Era uma vez um rapaz grego apaixonado por uma jovem sacerdotisa de Afrodite encerrada numa torre. Todos os dias ele nadava até o lado de lá do Helesponto (atual estreito de Dardanelos) para namorá-la, guiado por uma luz que a amada acendia no alto da casa. Uma noite de tempestade apagou a lanterna e Leandro morreu afogado. No dia seguinte, a moça, chamada Hero, vendo o corpo inerte do amado sendo batido pelas ondas na praia, juntou-se a ele na morte.

Foi assim que ele mesmo me contou a origem do seu nome: Leandro. Estavamos no hall do prédio onde nós dois trabalhávamos naquela universidade em Niterói. Nossos encontros eram sempre muito breves e fortuitos, mas para mim muito agradáveis e marcantes. Por coincidência, ele e eu ingressamos no Departamento de História no mesmo ano: 1984. Eu era apenas um menino, vocês sabem. E ele era um homem maduro e um dos nossos intelectuais mais conhecidos e celebrados.

Creio que a primeira vez em que o vi foi numa daquelas reuniões de Departamento que valem por todo um péssimo curso de Ciência Política e por uma excelente aula de Filosofia. Depois de meia hora, não há quem não indague acerca da finitude da existência e da finalidade da vida.
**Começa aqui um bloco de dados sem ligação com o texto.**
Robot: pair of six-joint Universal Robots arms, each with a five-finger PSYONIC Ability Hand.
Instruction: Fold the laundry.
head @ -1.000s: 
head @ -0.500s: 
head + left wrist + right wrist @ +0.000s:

Eu estava sentado perto dele e fiquei admirado com a expressão séria e concentrada que ele mantinha o tempo todo. Pensei que deveria ser fruto de muitos anos de militância ou talvez de algum tipo de resignação filosófica.

Nada disso. Ele estava desenhando caricaturas muito bem feitas e absolutamente impiedosas de todos aqueles que iam “à tribuna”. Sentei-me ao lado dele, que diante do meu espanto, deu uma olhada sorrateira e marota que parecia dizer: “Não conta pra ninguém, garoto”. Ele já sabia que diante da estupidez da pequena política a melhor arma é o humor. Não lembro de ter visto ele se manifestar naquelas reuniões. Ele tinha lutas maiores a lutar.

Era um homem de luta. Luta política, luta intelectual e ideológica. Mas parecia querer encarnar o adágio de Che Guevara: “sem perder a ternura”. Foi amigo de José Guilherme Merquior, um intelectual que se definia como liberal e a quem ele conheceu em uma sessão de cinema. Quando as patrulhas questionavam essa amizade, dizia tão simplesmente que era sim amigo do José Guilherme e que havia inimigos com os quais se aprendia mais do que com os amigos. Ou seja: aprendemos mais com quem pensa diferente do que com quem pensa igual à gente.

Seus cursos lotavam. Em parte, para ter aula com aquele professor tão famoso. Em parte, para aprender com ele, que muito sabia. Mas o que impressionava os alunos, assim eles me contavam, era o trato afável, a maneira tranquila e carinhosa de se dirigir a todos eles e elas. O ambiente era tão árido que não havia sequer um lugar para tomar café, para comer um sanduíche. Mas há um tablado de madeira do qual os estudantes se apropriaram para suas reuniões, para suas dinâmicas, para seus encontros. Numa homenagem singela mas muito bonita, batizaram aquele espaço de liberdade com o seu nome.

Algumas vezes o vi chegando mais cedo para ver o pôr-de-sol na Baía. Seus olhos, aqueles belos olhos que tinha, estavam sempre brilhando de vida. Ele era muito gentil com o professor iniciante, da mesma forma que era com todos. Nunca ouvi ninguém falando mal dele, ninguém com raiva dele. Na academia de hoje, mais conflagrada do que o Oriente Médio, isso é praticamente um milagre. Ele era um homem muito bonito. Mas ao conhecê-lo isso deixava de ter importância. Primeiro porque não demonstrava nenhuma vaidade e depois porque ele era encantador de outra forma.

Toda a vida passou nadando nas águas perigosas do estreito, com a diferença de que a luz que o guiava nunca se apagou. Sua adesão firme ao marxismo era uma forma de crença na humanidade e na força invencível da gentileza.

Salve, querido mestre Leandro Konder.